In this study, we present a two-stage deep learning framework for object detection and temporal relationship modeling across frames. The framework captures ligament deformation, fragmentation, and parent-child lineage during liquid sheet disintegration.
Framework Overview
The proposed framework consists of two distinct stages:
- Stage 1: Object Detection
In the first stage, a Faster R-CNN with a ResNet-50 backbone and Feature Pyramid Network detects and classifies ligaments and droplets in high-speed shadowgraphy recordings of an impinging Carbopol gel jet. A morphology-preserving synthetic data generation strategy augments the training set without introducing physically implausible configurations, achieving a held-out F1 score of up to 0.872 across fourteen original-to-synthetic configurations.
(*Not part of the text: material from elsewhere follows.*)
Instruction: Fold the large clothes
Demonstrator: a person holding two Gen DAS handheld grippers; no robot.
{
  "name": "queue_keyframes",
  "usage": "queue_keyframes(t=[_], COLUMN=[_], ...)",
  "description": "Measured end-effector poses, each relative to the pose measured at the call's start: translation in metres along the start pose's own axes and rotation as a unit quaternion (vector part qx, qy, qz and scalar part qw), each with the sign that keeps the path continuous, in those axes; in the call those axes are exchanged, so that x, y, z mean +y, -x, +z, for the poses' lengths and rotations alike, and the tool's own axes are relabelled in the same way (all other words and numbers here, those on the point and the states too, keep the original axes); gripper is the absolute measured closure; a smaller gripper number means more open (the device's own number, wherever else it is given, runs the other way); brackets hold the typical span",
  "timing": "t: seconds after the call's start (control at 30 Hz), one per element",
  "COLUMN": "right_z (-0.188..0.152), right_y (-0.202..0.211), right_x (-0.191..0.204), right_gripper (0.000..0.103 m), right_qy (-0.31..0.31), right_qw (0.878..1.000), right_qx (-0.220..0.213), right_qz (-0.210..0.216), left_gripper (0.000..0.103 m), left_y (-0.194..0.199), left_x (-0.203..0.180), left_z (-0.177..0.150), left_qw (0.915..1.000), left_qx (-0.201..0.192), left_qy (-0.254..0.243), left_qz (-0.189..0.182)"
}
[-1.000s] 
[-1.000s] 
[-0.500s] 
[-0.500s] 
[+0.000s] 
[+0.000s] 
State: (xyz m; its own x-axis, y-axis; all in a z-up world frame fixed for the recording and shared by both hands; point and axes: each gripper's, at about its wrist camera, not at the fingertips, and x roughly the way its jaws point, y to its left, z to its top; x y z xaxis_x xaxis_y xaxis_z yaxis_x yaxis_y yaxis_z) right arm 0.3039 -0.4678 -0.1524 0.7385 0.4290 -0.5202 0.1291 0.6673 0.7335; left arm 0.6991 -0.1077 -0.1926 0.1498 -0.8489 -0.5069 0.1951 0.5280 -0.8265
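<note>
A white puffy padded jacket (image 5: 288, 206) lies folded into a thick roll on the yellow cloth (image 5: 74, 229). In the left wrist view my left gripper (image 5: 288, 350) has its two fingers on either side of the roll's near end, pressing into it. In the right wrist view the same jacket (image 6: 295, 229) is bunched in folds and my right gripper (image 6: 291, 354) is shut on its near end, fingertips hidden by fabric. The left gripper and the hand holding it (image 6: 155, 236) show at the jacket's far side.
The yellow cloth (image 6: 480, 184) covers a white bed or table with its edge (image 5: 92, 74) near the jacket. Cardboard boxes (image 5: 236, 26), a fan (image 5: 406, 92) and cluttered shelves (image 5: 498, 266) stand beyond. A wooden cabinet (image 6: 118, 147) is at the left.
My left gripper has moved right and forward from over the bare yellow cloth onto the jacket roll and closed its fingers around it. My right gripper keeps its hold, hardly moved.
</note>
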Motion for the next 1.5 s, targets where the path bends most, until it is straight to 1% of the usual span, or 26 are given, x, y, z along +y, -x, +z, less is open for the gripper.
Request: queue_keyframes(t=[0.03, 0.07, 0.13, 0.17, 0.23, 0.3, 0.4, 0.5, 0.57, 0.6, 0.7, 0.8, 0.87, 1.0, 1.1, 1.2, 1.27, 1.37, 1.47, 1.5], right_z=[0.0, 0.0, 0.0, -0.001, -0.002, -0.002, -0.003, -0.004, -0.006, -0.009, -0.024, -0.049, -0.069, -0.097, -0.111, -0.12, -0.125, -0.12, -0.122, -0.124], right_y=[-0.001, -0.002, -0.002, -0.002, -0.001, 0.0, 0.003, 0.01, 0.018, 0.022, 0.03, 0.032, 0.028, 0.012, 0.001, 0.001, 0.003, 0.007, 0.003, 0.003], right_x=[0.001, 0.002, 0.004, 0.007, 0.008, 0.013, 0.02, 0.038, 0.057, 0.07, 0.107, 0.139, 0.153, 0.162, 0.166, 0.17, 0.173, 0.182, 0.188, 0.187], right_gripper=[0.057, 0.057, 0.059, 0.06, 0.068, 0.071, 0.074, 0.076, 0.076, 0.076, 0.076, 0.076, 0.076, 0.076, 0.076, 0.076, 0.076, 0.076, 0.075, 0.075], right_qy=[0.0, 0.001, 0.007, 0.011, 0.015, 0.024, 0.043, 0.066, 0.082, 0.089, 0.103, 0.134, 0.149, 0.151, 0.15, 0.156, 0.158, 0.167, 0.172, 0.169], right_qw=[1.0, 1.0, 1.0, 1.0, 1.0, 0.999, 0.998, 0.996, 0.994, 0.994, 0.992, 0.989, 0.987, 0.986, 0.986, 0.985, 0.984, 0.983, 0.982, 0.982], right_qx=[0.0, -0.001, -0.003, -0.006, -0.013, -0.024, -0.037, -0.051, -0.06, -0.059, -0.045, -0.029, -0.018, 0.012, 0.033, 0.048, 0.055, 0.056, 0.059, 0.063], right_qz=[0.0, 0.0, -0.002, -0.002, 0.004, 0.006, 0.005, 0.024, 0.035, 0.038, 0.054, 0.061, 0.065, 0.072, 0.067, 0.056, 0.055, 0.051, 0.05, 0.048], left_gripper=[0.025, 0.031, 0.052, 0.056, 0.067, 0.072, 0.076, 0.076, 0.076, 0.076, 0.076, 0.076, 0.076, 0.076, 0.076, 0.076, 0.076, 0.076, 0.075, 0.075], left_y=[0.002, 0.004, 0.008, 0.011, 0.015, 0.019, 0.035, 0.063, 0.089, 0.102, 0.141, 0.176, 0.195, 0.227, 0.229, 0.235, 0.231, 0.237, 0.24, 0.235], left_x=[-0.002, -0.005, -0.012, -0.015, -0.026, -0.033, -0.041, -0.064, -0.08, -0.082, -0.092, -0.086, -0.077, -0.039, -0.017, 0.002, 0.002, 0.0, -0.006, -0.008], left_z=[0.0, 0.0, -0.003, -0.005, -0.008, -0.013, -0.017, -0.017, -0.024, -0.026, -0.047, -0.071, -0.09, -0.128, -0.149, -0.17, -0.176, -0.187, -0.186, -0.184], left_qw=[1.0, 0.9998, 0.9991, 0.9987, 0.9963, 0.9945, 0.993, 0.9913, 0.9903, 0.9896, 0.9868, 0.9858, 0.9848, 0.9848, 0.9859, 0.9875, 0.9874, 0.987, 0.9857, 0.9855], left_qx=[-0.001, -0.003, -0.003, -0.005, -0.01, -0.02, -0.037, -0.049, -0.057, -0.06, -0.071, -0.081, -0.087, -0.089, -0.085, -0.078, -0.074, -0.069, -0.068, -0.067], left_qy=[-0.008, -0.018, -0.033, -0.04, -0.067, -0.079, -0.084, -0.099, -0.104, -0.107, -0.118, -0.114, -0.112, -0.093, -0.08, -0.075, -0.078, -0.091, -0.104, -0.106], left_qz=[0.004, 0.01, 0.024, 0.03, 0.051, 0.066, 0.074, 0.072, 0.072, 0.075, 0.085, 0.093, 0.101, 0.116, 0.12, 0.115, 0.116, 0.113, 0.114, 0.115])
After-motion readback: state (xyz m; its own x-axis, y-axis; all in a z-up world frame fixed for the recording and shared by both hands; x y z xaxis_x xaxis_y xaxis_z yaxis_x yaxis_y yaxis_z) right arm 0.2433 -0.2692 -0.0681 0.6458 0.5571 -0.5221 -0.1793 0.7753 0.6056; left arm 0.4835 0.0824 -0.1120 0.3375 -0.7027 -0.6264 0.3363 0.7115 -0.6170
- Stage 2: Temporal Relationship Modeling
The second stage employs a Transformer-augmented multilayer perceptron to classify inter-frame associations into continuation, fragmentation (one-to-many), and non-association using physics-informed geometric features. Despite severe class imbalance, the model achieves 86.1% accuracy, 93.2% precision, and perfect recall (1.00) for fragmentation events.
Significance of the Framework
Together, the framework enables:
- Automated reconstruction of fragmentation trees.
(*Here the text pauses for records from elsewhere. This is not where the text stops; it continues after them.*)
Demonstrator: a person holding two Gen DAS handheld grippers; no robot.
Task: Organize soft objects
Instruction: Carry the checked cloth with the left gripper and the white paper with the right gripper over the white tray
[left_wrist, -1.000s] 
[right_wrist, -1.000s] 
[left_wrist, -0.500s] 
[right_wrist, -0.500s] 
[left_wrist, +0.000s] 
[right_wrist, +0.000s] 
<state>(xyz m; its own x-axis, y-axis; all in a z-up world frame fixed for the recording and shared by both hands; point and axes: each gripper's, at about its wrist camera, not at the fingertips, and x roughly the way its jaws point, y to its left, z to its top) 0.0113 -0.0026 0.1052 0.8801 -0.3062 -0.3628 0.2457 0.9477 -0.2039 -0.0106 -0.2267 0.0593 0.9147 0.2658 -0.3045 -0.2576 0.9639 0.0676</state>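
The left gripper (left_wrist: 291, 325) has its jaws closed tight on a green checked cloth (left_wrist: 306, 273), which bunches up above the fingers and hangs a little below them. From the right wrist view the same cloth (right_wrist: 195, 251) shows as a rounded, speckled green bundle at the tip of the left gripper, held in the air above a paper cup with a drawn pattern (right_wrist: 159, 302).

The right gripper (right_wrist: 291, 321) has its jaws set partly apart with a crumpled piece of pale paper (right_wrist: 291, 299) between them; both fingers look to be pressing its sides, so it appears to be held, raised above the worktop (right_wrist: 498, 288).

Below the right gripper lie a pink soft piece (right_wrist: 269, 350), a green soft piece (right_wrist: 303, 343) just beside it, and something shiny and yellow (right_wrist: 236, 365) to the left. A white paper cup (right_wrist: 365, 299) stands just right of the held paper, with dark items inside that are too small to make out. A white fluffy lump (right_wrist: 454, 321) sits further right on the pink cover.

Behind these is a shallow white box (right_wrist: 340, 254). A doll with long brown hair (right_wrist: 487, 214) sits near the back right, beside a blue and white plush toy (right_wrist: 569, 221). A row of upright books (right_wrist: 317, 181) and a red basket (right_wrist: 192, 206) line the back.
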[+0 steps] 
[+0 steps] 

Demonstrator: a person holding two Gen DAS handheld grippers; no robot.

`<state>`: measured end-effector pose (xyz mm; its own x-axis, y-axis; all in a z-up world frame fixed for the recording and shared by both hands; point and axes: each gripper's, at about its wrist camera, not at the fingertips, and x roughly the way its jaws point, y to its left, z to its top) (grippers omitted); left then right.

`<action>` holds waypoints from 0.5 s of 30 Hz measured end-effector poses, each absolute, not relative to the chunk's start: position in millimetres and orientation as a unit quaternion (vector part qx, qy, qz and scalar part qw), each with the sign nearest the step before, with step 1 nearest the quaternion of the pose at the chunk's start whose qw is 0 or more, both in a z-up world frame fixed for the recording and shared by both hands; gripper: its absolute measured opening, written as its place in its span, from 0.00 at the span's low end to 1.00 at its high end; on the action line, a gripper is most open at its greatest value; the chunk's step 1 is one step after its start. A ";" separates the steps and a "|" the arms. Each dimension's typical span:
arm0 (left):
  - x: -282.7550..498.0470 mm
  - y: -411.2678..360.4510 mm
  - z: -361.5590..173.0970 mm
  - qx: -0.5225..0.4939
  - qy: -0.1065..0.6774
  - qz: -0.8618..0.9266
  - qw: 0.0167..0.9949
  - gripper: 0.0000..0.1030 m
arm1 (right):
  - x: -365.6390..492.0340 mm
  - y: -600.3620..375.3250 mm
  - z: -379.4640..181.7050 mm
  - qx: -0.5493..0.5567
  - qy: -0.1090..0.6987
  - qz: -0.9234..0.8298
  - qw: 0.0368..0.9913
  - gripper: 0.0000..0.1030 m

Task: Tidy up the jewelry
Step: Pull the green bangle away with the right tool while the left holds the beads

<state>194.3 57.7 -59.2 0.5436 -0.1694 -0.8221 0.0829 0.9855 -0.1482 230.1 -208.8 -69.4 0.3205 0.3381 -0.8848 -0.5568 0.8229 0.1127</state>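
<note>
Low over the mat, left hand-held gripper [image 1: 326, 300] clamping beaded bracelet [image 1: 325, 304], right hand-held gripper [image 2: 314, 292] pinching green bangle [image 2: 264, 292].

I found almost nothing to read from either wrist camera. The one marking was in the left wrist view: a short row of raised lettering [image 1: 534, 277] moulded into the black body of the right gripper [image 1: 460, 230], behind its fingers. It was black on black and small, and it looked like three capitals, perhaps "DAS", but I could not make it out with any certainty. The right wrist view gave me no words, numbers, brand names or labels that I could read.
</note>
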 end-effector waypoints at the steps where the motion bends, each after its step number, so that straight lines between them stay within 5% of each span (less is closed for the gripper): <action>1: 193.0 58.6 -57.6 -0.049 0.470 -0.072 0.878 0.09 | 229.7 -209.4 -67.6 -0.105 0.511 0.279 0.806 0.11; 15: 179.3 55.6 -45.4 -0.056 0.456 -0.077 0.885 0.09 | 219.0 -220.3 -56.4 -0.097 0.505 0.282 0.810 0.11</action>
- Preservation of parent-child lineage.
- Extraction of breakup statistics such as fragment multiplicity and droplet size distributions.
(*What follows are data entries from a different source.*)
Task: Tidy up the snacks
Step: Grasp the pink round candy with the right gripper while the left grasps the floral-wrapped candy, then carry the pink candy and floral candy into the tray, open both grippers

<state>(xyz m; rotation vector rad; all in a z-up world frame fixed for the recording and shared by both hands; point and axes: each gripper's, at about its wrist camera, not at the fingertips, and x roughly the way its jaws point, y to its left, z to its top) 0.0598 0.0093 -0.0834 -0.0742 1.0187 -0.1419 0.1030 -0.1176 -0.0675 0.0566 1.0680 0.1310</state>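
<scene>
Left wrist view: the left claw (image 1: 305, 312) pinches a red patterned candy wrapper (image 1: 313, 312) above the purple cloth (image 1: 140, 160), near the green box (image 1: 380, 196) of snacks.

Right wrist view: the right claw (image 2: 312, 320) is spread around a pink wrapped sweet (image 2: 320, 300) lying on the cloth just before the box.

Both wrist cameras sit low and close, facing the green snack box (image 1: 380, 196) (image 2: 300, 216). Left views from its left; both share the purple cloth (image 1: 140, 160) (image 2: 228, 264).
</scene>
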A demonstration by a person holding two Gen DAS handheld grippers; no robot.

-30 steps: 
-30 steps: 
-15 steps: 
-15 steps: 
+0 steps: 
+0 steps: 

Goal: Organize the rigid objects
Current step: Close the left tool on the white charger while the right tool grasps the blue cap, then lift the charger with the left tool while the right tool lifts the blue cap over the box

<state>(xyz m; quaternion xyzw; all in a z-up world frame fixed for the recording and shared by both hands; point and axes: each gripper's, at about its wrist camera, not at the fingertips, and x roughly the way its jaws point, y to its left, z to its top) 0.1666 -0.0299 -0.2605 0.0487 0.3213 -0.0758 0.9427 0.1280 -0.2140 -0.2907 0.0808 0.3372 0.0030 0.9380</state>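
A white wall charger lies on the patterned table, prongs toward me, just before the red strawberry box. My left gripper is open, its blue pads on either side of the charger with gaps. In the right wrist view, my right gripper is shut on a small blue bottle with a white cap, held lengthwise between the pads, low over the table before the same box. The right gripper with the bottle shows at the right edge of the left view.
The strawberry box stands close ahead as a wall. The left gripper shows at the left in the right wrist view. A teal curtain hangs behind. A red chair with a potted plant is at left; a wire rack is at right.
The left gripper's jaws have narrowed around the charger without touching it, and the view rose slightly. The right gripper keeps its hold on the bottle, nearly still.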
By explicitly identifying children droplets formed from ligament fragmentation, the framework provides automated analysis of the primary atomization mode. This advancement represents a significant step forward in the understanding of liquid breakup dynamics, which has implications across various fields including material science, fluid mechanics, and even biomedical applications.
Conclusion
The two-stage deep learning framework discussed in this article addresses critical limitations in conventional tracking methodologies for liquid breakup analysis. By combining advanced object detection with temporal modeling, it opens new avenues for research and practical applications in the study of fluid dynamics and atomization processes.